Since we have the x, y, z components of acceleration and angular velocity, I am going to add them up and see if the resulting features have any value

In [38]:
phone_shake_data.loc[:, "acceleration"] = phone_shake_data.loc[:, "acceleration_x(g)"]**2 + phone_shake_data.loc[:, "acceleration_y(g)"]**2 + phone_shake_data.loc[:, "acceleration_z(g)"]**2 

phone_shake_data.loc[:, "acceleration"] = phone_shake_data.loc[:, "acceleration"]**0.5

In [39]:
phone_shake_data.loc[:, "angular_velocity"] = phone_shake_data.loc[:, "angular_velocity_x(rad/sec)"]**2 + phone_shake_data.loc[:, "angular_velocity_x(rad/sec)"]**2 + phone_shake_data.loc[:, "angular_velocity_z(rad/sec)"]**2 

phone_shake_data.loc[:, "angular_velocity"] = phone_shake_data.loc[:, "angular_velocity"]**0.5

## Modeling

I am going to build a logisitc, xgboost, random forest and decision tree model.  Since we have an imbalanced dataset on our hands, I am going to 
- use _F1_ as our evaluation metric
- use `class_weight='balanced'` wherever possible. This is so that algorithm adjusts weights of the classes inversely proportional to their frequencies in the input data

Also, I am using 5 fold cross validation to report the evaluation metrics. There are many models to pick from but I'll be sticking to these four models- 
- Logistic Regression
- Random Forest
- XGBoost
- CatBoost

### Logisitc Regression

#### Logisitc Regression with added features
I'll build two models here. One with the original variables and one with the cluster features. Lets see if our insights so far our correct. 

In [40]:
from sklearn.linear_model import LogisticRegression
from sklearn.model_selection import cross_val_score

# select numeric columns
numeric_cols = [i for i in phone_shake_data.columns if i not in ['sensor_type', 'label']]

# train logistic model
lr = LogisticRegression(class_weight="balanced", random_state=42, verbose=0, solver='lbfgs', max_iter=1000)
lr_scores = cross_val_score(lr, phone_shake_data[numeric_cols], phone_shake_data['label'], cv=5, scoring='f1')

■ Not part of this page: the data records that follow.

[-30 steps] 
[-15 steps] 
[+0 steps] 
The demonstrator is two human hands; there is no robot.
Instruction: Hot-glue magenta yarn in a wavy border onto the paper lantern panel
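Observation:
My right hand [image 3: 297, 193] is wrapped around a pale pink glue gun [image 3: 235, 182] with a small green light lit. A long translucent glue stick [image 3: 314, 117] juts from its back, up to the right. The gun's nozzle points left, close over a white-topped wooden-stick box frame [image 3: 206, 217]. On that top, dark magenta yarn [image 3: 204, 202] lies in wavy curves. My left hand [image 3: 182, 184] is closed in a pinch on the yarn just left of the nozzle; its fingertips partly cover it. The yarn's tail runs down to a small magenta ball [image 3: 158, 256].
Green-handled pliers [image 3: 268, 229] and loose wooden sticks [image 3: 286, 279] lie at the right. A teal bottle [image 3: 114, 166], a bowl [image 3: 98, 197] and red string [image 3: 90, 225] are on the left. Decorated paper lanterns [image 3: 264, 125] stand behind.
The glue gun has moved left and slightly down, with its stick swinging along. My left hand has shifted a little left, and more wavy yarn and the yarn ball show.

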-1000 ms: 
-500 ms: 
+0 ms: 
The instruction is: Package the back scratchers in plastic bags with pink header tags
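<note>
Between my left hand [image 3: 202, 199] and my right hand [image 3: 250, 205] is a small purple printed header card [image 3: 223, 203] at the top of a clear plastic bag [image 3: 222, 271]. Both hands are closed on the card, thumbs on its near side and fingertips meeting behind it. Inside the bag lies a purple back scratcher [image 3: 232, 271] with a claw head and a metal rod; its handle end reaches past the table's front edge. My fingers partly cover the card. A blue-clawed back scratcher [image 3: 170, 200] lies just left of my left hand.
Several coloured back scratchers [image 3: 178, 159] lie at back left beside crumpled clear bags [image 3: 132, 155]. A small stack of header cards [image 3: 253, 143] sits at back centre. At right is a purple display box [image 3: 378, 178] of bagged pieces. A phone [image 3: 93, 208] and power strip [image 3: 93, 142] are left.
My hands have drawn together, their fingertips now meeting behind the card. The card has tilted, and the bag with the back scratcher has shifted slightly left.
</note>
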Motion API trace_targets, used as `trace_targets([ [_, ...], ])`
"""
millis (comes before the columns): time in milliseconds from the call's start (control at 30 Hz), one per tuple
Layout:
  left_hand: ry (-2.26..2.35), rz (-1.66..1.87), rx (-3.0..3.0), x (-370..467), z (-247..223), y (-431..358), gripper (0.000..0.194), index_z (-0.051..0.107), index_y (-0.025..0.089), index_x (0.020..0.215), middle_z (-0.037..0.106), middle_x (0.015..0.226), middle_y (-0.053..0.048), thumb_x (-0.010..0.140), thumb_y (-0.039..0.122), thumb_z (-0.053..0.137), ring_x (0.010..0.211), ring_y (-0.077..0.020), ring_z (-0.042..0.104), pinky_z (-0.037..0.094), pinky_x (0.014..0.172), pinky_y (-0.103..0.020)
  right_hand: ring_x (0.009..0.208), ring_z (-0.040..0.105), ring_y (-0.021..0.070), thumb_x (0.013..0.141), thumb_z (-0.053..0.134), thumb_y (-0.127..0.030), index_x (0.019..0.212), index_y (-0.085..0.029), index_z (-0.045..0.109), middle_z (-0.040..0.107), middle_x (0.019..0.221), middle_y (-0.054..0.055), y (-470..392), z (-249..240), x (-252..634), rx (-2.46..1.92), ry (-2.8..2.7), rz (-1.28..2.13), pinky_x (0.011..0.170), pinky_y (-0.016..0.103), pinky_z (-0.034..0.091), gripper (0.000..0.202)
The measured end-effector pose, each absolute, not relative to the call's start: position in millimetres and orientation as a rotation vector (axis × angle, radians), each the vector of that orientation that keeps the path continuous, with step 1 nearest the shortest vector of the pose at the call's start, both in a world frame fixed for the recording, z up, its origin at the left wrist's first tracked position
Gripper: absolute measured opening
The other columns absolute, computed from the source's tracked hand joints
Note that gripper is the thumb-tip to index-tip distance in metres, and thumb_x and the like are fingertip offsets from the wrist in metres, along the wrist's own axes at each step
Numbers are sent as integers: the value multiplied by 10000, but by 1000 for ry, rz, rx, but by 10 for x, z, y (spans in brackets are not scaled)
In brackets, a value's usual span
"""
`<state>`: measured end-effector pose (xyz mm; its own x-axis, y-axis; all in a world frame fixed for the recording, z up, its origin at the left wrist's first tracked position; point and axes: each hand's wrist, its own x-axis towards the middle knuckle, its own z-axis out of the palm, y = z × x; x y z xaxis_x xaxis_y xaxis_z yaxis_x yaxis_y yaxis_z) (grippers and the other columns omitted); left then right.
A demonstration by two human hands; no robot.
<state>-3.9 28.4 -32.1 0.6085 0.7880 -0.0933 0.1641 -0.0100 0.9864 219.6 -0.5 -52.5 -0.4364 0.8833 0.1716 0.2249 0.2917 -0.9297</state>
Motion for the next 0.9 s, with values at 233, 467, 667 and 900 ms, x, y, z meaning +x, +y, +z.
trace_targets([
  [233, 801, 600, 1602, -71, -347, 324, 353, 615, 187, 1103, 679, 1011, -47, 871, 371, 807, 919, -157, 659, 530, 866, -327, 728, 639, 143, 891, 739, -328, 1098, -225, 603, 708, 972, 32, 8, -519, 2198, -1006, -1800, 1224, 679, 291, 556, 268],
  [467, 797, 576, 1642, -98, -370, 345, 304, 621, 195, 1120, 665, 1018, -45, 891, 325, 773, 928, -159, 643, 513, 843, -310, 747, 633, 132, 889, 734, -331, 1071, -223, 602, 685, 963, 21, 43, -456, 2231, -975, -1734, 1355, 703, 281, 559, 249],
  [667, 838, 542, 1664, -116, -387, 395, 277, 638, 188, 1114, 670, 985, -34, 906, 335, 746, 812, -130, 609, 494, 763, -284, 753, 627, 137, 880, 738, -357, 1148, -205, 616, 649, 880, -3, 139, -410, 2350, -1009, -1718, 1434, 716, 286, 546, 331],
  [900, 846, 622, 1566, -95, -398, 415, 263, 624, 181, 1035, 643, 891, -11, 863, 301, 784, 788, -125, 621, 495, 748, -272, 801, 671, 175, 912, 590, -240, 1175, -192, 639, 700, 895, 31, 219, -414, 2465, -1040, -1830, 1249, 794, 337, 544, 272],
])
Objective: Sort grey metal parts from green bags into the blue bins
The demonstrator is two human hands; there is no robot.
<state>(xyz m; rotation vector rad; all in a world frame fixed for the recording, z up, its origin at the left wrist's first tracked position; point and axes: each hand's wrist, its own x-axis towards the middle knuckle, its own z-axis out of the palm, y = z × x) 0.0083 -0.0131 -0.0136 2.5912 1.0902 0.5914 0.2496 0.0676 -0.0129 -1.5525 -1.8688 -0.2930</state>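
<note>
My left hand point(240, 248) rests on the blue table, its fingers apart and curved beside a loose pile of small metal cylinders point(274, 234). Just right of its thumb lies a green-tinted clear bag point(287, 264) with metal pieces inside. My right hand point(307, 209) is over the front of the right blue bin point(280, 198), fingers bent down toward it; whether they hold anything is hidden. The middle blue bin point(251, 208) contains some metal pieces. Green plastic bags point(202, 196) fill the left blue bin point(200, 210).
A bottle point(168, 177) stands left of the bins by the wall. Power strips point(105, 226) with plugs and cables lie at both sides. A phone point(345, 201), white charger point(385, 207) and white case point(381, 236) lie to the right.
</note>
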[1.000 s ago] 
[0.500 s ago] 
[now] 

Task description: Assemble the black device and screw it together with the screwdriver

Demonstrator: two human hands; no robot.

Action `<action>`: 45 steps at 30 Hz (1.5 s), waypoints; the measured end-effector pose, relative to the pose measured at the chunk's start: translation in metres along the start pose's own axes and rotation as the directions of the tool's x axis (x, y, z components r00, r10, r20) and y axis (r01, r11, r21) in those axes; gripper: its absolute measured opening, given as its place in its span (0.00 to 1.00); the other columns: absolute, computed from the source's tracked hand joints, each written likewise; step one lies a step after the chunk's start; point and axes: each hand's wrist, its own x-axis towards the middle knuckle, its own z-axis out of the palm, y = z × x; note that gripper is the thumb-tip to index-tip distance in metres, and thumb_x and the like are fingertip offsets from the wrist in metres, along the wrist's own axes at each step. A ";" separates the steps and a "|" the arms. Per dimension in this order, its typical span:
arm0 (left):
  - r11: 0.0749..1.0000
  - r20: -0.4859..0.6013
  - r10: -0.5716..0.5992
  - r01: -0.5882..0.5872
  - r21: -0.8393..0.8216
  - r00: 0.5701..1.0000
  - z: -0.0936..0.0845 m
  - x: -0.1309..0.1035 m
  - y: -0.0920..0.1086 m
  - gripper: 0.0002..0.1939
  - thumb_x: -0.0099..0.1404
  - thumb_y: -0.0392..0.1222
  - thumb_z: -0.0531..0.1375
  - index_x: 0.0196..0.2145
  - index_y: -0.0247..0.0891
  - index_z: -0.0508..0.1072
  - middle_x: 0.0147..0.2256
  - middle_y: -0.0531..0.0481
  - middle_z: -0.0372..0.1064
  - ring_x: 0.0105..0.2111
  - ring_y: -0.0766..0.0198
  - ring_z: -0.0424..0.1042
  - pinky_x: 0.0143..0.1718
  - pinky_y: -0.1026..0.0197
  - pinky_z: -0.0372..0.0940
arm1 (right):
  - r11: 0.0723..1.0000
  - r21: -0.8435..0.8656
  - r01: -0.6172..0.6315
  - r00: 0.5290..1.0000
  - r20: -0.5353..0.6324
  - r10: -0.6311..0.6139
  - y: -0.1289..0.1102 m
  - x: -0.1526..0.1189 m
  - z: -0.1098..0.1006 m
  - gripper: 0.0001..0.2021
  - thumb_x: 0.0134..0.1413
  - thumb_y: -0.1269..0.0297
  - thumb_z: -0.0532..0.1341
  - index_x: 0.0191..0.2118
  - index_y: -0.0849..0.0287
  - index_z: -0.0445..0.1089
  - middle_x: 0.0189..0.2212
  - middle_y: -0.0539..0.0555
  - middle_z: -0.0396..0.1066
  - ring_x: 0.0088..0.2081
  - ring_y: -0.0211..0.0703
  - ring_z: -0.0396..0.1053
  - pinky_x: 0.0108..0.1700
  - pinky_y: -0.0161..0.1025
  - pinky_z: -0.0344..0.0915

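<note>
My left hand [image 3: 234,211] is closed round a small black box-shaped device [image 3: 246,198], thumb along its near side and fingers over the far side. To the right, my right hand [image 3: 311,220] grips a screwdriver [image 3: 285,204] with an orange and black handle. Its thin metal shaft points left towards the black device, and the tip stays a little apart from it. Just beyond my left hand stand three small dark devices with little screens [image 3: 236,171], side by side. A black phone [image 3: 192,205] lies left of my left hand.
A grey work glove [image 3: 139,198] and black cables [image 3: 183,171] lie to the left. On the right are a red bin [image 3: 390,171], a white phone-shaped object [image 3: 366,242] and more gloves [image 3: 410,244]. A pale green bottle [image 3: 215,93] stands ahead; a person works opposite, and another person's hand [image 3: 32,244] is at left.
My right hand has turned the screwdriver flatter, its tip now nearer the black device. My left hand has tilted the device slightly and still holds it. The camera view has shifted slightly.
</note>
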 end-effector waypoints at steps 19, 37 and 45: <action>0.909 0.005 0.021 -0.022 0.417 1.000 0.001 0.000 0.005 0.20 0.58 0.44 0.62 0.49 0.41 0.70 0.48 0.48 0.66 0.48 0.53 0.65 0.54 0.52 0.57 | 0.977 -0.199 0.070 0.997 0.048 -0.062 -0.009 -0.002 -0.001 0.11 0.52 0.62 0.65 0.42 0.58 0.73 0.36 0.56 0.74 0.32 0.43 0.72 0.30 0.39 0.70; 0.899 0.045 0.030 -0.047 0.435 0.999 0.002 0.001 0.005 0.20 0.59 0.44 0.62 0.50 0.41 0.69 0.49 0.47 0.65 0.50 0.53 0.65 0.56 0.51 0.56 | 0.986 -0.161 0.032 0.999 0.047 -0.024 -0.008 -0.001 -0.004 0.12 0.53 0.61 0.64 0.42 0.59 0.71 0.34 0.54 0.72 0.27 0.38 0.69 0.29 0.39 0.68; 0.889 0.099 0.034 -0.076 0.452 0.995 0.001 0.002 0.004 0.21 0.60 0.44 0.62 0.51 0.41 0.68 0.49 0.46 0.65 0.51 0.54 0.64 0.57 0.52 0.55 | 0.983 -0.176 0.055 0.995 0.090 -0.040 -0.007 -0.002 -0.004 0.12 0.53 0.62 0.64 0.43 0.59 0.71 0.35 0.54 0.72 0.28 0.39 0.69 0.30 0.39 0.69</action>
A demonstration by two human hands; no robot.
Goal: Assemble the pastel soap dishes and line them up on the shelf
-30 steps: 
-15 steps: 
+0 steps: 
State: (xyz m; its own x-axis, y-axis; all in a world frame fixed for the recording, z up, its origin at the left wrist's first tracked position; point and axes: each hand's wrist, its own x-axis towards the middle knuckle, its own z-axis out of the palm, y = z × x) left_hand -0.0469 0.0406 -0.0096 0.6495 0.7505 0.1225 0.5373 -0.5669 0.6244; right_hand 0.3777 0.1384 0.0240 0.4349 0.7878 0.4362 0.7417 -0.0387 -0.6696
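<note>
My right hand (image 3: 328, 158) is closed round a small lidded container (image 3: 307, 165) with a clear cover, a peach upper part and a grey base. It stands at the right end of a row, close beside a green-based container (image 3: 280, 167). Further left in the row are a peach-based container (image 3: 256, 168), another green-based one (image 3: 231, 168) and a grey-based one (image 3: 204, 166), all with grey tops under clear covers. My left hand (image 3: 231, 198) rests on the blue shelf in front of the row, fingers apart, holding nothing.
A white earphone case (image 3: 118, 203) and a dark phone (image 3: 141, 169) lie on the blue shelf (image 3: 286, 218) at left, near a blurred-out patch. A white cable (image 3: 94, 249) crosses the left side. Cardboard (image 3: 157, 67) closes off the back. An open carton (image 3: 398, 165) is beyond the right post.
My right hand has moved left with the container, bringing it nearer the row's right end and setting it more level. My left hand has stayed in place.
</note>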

print("Logistic Regression with added features F1: %0.2f (+/- %0.2f)" % (lr_scores.mean(), lr_scores.std() * 2))

Logistic Regression with added features F1: 0.92 (+/- 0.25)


#### Logisitic Regression with the given variables only

In [41]:
from sklearn.linear_model import LogisticRegression
from sklearn.model_selection import cross_val_score

# initialize model
lr = LogisticRegression(class_weight="balanced", random_state=42, verbose=0, solver='lbfgs', max_iter=1000)
original_cols = ['acceleration_x(g)', 'acceleration_y(g)', 'acceleration_z(g)', 'roll(rad)', 'pitch(rad)', 'yaw(rad)', 'angular_velocity_x(rad/sec)', 'angular_velocity_z(rad/sec)']

# train with cross validation
lr_scores = cross_val_score(lr, phone_shake_data[original_cols], phone_shake_data['label'], cv=5, scoring='f1')
print("Logistic Regression with Original variables F1: %0.2f (+/- %0.2f)" % (lr_scores.mean(), lr_scores.std() * 2))

Logistic Regression with Original variables F1: 0.78 (+/- 0.37)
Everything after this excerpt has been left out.